RCOR Technologies co-founder and CEO Tim Richter recently joined forces with Peter Nikolaidis, founder and President of Cambridge’s Paradigm Consulting Company and Adam Bell, President of Nashville’s Sublime Computer Services for a webinar that took a comprehensive look at the risks and challenges businesses face today with regards to cyber security. All three of these gentleman have decades of experience in the IT security world.

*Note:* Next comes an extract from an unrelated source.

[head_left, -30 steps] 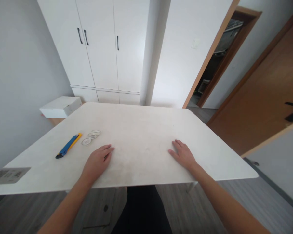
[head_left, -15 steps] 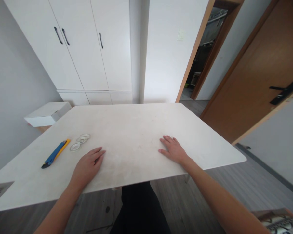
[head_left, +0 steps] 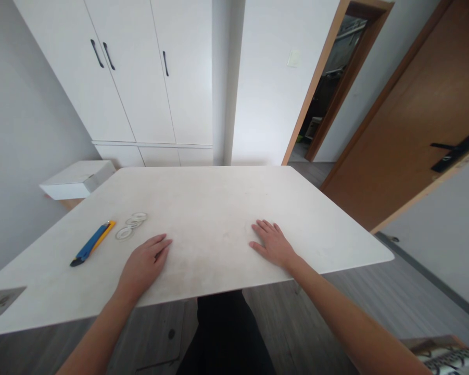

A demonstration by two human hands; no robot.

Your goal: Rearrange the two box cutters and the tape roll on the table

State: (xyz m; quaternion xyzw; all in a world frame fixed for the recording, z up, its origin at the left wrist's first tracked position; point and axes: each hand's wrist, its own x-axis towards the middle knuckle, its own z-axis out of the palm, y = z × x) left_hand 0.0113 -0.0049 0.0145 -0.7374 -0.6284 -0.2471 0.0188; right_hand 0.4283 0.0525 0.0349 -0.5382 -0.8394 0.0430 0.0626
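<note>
The flat white table (head_left: 218,198) sits a little further left in the view than a second ago. Against half a second ago, the right hand (head_left: 272,244) has slid slightly toward the table's middle; it lies palm down near the front edge, fingers somewhat spread. The left hand (head_left: 143,264) rests at the same spot by the front edge, palm down, fingers close together and relaxed. The blue-and-yellow plastic utility knife (head_left: 91,245) lies unmoved toward the left edge. Between it and the left hand, the white ring-shaped tape rolls (head_left: 132,225) keep their overlapping row, slanting toward the far edge.
</note>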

The main focus of the webinar was on ransomware, a particularly nasty strain of malware. Tim Richter began the presentation by defining this threat. Ransomware works by encrypting files on an infected system or server and locking users out. The only way to regain access to your data is to pay the hacker for the decryption key. The type of encryption being used by these hackers is virtually impossible to crack without the key, leaving businesses with no choice but to pay the ransom demand and hope that the hacker does in fact return their data.
Peter Nikolaidis explained that there are ways to defend against these threats, a lot of which are basic steps that many businesses aren’t taking, like ensuring that the latest software updates and patches are being applied to their systems. These updates can help to close security gaps in your programs, applications, and operating system.
Restricting system and network access for employees that don’t require full access can limit the way an infection spreads inside your network. Ransomware can’t infect files that it can’t reach. For this same reason, compartmentalizing the data stored in your network can offer protection from an infection.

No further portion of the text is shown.